Is poverty alone a satisfactory explanation for the discrepancy?

Is it possible that the urban girl is savvier and has access to some forms of contraceptives and in some cases even reasonably safe abortion options?

For this is yet another elephant in the room that we insist on ignoring. It is an open secret that although abortions for family planning purposes are illegal in the country they are being carried out all the time by qualified personnel in official medical spaces if one can afford the price.

For others, all it takes is a trip down to neighbouring South Africa where it is as simple as walking into a centre opening such services.

Even backyard abortions are expensive with figures of $30 to $50 being the going rate. Where does this leave the girl from the disadvantaged background?

Yet another factor is that we have disheartening rates of child sexual abuse with the girl child being the biggest victim.

Some of these children are not empowered to report and stop the abuse because it is often perpetrated by a close relative who may also be a caregiver and provider.

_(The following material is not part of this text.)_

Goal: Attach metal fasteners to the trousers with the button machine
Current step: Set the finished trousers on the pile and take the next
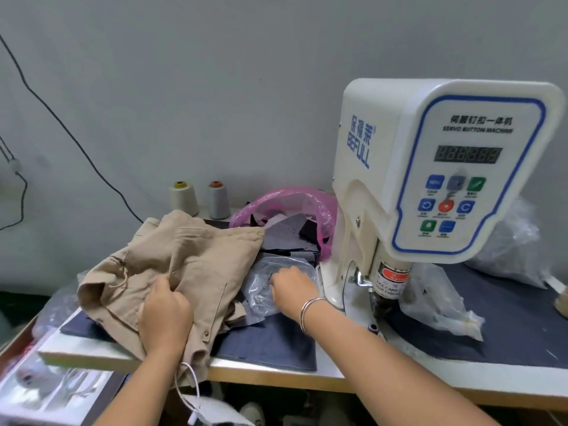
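Beige trousers lie bunched in a heap to the left of the button machine, well apart from its punch head. A brass fastener shows on the near fold.

Left hand: fingers curled into the cloth, gripping a fold.

Right hand: reaching into a clear plastic bag lying between trousers and machine base. Fingertips hidden in the plastic; cannot tell whether they pinch anything.

Behind the bag: pink bag of fabric scraps, two thread cones farther left of the machine.

Risks, judged:
- Garment is crumpled; fed so, the punch could catch a double layer.
- The fastener could land off its mark.
- Fingers near the die, as the warning label notes.
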### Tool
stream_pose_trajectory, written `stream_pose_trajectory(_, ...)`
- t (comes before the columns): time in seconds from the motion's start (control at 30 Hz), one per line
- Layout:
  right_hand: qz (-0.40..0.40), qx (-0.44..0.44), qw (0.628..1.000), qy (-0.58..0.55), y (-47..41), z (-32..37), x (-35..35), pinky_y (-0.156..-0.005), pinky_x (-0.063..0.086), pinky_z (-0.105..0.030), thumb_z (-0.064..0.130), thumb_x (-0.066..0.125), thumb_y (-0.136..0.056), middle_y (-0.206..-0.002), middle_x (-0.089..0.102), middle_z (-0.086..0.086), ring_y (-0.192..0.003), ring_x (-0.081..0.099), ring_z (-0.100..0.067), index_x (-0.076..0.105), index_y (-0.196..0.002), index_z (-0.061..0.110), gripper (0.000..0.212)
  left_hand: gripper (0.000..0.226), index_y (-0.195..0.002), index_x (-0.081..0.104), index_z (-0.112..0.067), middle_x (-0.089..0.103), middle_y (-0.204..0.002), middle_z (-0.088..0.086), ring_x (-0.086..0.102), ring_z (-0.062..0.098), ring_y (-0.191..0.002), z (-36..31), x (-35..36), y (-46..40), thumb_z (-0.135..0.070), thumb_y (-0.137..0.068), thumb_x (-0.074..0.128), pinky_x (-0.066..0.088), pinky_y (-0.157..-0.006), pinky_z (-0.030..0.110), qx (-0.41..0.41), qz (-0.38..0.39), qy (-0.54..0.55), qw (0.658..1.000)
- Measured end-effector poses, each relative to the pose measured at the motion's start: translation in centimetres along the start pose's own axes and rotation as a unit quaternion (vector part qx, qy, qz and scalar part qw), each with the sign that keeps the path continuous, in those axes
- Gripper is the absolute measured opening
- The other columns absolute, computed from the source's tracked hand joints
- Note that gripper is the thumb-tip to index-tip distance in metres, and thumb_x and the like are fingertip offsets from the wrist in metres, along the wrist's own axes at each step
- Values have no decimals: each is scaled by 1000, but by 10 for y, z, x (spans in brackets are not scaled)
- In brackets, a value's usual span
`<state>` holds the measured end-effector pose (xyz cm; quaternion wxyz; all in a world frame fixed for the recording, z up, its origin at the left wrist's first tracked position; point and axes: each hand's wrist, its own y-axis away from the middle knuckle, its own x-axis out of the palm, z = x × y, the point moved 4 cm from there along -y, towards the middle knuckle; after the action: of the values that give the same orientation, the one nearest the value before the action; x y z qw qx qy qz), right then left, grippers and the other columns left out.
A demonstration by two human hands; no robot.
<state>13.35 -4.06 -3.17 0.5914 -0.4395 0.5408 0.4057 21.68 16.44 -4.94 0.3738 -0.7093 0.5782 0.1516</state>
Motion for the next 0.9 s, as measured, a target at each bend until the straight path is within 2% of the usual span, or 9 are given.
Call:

Therefore it makes to at least allow them a chance to protect themselves from pregnancy.

High maternal death rates remain one of Zimbabwe’s obstacles to achieving the Sustainable Development Goals and the authorities say that the most affected group is that of teen mothers.

But perhaps the most important point to raise is that there is already a policy effectively allowing children to access contraceptives and related services at health centres across the country.

The National Adolescent Sexual and Reproductive Health Strategy, 2010–2015 which is part of the Ministry of Health and Child Welfare’s National Sexual and Reproductive Health Policy is aimed at meeting needs of the target age group.

This includes access to information and services including contraceptives. One of the areas the document zeroes in is how the young people are shunning the services saying that they are not ‘friendly’.

Therefore personnel at health service centres are actively being reoriented to handle the young with professionalism and confidentiality without trying to impose their own moral beliefs on their clients.

The document also stresses that access to contraceptives alone is not going to do much to help our children make wise choices and reach right decisions.

We have to empower them through making sure that they also access all pertinent information before they can make any decisions on when to have sex.

No one is expecting schools to leave packets of oral contraceptives and condoms lying around in the girls’ restroom.

The Minister of Primary and Secondary Education, Dr Lazarus Dokora has said that the new curriculum expected to be introduced from January 2016, will encompass the teaching of life skills in a more robust manner than the current one.

This is where they should incorporate a strong reproductive health component.

For our children must know the dangers of early sex even in cases where they are using contraceptives. Cervical cancer is a worry among women and studies have linked chances of it increasing in women who suffer sexually transmitted infections, have early sexual debuts and multiple sexual partners which are all associated with teen sex.

They must also know the downside of the various contraceptives currently on the market.

And we must also teach our children that no contraceptive method is fail proof.

This is shown by the number of women who end up having to deal with unplanned parenthood yet they have access to contraceptives.